Trigonometric substitution is a powerful technique for evaluating integrals involving radicals, especially those of the form \( \sqrt{a^2 - x^2} \). This method taps into the identity of trigonometric functions to make integration more feasible.
Here's a simple way to understand it:

• First, identify the structure within the integral that resembles \( a^2 - x^2 \). This hints at a sine or cosine substitution.
• One common choice is to set \( x = a \sin \theta \), turning \( dx \) into \( a \cos \theta \, d\theta \) and \( \sqrt{a^2 - x^2} \) into \( a \cos \theta \).
• This substitution helps to eliminate the radical, simplifying the integral into something more manageable.

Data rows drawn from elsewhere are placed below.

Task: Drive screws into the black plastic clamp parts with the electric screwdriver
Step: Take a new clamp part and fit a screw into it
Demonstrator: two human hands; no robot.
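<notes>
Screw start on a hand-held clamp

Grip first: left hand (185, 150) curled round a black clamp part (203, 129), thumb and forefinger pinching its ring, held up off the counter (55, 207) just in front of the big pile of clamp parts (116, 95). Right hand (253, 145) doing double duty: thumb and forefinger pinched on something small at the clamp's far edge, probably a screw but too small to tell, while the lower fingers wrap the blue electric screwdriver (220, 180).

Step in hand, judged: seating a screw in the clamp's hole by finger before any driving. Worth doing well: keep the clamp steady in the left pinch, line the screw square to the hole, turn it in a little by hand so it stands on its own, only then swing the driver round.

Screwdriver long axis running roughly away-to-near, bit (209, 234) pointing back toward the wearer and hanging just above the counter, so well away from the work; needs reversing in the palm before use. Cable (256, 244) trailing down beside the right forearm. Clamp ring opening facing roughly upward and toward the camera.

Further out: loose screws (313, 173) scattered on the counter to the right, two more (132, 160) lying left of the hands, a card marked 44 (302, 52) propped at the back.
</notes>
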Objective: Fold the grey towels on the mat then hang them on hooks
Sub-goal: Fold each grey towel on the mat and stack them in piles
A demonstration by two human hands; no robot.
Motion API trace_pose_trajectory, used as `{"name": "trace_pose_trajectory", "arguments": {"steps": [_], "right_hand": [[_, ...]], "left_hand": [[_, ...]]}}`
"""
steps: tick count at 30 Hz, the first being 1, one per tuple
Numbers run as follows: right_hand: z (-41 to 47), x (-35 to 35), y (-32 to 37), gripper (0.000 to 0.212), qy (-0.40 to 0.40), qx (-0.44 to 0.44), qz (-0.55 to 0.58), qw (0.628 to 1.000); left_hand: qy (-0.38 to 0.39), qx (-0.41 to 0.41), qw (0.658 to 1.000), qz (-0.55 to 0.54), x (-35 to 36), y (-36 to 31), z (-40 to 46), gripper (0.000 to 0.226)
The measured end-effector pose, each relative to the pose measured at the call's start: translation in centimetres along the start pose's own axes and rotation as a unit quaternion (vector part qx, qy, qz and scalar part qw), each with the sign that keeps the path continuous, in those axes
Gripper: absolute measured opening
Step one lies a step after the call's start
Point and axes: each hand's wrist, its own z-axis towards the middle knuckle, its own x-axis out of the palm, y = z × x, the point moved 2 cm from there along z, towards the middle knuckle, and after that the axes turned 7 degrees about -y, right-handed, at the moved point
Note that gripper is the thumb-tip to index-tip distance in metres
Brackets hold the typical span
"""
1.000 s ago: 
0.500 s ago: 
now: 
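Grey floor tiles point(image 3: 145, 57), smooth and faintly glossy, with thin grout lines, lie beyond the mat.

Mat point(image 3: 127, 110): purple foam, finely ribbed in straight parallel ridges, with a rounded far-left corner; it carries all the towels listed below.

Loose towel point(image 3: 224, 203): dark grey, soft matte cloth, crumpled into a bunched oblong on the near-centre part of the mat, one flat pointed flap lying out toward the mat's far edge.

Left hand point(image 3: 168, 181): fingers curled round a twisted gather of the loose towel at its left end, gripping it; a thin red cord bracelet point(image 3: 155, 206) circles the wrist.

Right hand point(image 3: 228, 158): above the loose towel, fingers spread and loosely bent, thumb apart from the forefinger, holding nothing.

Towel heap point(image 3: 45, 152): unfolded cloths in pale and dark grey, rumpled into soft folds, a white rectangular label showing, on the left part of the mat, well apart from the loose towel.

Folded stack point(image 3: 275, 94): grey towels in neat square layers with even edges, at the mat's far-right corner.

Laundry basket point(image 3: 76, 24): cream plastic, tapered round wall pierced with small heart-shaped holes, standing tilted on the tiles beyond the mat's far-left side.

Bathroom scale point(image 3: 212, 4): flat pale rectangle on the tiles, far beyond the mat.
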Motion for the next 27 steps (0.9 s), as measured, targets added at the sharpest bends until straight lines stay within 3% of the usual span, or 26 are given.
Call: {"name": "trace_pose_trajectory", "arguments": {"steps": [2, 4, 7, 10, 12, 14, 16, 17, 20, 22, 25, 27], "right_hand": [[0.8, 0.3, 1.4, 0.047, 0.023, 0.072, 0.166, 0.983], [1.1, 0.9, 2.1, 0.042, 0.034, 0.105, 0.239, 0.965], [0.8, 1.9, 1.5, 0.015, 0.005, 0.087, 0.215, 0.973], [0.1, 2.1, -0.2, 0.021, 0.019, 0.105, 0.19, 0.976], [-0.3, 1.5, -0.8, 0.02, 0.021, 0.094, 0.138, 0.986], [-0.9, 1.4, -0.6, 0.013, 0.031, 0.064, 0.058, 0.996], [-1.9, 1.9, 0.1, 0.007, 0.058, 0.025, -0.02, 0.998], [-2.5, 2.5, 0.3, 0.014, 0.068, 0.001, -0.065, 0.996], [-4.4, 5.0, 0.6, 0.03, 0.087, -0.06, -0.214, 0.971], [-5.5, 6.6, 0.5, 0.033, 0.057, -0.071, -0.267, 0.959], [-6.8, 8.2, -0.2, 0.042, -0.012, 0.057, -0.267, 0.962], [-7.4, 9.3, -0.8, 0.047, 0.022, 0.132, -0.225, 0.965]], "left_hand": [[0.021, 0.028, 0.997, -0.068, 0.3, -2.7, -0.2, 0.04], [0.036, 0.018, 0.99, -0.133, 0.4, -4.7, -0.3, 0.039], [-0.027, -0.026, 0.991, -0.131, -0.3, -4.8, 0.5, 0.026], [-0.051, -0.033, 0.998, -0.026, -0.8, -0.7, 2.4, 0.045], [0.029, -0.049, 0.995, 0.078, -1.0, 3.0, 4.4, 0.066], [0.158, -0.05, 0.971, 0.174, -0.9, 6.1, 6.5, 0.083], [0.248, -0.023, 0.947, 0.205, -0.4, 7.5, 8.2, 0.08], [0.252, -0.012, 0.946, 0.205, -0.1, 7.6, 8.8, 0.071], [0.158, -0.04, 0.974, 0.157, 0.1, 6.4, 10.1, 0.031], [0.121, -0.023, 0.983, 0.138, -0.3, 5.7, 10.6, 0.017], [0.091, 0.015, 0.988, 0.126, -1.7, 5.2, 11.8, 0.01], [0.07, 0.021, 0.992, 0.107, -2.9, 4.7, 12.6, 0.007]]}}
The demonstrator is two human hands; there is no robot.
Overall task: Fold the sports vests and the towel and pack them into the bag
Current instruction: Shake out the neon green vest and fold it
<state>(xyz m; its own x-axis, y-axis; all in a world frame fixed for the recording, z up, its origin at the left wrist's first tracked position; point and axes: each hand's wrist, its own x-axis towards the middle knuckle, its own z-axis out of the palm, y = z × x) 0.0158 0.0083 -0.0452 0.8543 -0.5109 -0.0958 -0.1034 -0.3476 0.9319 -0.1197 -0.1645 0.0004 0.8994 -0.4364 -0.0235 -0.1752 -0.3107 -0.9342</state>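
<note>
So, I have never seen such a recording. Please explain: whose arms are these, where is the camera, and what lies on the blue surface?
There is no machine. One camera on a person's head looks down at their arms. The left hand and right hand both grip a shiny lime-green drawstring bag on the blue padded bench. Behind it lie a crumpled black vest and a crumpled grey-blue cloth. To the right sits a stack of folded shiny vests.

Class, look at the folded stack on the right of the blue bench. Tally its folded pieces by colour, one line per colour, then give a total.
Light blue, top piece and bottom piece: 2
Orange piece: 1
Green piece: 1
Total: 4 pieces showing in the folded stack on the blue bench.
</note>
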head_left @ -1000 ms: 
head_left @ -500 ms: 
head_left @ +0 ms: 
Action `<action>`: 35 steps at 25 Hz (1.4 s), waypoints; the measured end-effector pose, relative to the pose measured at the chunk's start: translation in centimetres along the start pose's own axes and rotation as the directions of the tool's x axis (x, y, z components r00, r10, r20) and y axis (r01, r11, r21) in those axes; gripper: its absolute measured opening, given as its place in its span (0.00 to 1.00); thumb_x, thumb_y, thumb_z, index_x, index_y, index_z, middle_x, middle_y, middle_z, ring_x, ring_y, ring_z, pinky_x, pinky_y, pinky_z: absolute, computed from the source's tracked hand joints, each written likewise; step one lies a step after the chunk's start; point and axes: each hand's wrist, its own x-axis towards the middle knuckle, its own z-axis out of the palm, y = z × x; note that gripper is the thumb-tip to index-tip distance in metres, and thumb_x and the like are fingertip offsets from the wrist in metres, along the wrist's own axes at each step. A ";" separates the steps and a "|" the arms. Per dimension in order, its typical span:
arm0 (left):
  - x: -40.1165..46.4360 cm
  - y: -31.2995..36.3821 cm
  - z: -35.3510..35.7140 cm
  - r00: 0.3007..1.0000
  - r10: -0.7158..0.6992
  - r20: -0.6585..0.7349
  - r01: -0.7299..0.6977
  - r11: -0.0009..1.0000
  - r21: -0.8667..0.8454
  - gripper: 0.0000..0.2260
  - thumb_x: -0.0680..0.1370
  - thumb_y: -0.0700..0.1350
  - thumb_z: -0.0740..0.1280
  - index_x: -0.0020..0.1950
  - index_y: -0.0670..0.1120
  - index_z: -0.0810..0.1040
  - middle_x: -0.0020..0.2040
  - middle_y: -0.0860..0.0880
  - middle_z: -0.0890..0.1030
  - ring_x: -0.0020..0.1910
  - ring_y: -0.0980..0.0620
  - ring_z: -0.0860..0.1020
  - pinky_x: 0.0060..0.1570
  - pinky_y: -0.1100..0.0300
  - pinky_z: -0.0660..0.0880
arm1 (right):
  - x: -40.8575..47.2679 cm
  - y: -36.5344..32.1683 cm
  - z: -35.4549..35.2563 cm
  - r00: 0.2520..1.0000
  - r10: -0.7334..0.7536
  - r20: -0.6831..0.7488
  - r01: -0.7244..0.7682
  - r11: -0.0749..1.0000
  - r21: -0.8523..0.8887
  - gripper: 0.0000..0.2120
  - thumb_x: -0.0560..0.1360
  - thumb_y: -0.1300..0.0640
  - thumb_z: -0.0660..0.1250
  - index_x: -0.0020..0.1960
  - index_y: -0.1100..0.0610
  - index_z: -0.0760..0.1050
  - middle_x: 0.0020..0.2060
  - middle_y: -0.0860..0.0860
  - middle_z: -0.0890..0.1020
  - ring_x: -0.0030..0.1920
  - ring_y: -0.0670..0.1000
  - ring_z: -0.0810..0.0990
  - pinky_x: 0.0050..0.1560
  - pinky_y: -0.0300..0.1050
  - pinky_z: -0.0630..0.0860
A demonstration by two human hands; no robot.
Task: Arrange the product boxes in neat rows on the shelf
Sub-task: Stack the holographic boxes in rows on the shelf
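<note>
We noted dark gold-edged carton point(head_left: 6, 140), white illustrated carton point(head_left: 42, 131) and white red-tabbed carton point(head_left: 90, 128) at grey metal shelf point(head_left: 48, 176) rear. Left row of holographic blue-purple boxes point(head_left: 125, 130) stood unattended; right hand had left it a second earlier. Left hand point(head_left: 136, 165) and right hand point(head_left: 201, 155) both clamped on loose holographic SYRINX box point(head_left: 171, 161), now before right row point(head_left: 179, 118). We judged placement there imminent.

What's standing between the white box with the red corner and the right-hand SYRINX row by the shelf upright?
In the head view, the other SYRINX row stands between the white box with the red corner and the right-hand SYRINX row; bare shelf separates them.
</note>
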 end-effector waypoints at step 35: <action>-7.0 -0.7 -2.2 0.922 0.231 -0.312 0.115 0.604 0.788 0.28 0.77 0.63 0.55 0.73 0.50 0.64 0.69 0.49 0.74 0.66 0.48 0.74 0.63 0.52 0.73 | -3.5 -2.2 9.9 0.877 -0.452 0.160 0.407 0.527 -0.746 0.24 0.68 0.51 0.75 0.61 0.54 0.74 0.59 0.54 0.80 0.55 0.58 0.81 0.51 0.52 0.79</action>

In the exercise provided, since we have \( \sqrt{4 - x^2} \, \) it naturally suggests the use of \( x = 2 \sin \theta \). This choice simplifies our integral considerably because \( dx = 2 \cos \theta \, d\theta \) and \( \sqrt{4 - x^2} = 2\cos \theta \), allowing us to eventually obtain the integral free of radicals.

Integration by parts is derived from the product rule of differentiation and is useful for integrating products of functions. The formula is:\[\int u \, dv = uv - \int v \, du\]Here's how to apply this method:

• Choose \( u \) and \( dv \) from your integral. Typically, \( u \) is a function that becomes simpler when differentiated, and \( dv \) is one that isn't too hard to integrate.
• Compute \( du \) by differentiating \( u \) and find \( v \) by integrating \( dv \).
• Substitute these into the formula, carefully simplifying where necessary.

In the problem at hand, we used integration by parts to handle the integral of \( \sin \theta \cos^2 \theta \, d\theta \). This choice was strategic to break down a seemingly complex expression into more manageable components, using the substitution variables \( u = \cos^2 \theta \) and \( dv = \sin \theta \, d\theta \). Through this creative application, the solution progresses in a clear and structured manner.

Integrals can be categorized as definite or indefinite, and each serves a unique purpose in calculus.

• **Indefinite Integrals** represent a family of functions and include a constant of integration \( C \). They are written in the form \( \int f(x) \, dx = F(x) + C \).
• **Definite Integrals** have upper and lower limits and compute the net area between a curve and the x-axis over an interval \( [a, b] \). They do not include a constant of integration and are expressed as \( \int_a^b f(x) \, dx \).

In our exercise, we focused on an indefinite integral, which means our solution included a constant \( C \). Definite integrals are powerful in calculating precise quantities like area, while indefinite integrals are pivotal for finding general antiderivatives. The exercise culminates in expressing the result in terms of x by substituting back the trigonometric functions used during integration, ensuring the solution aligns with the original variables.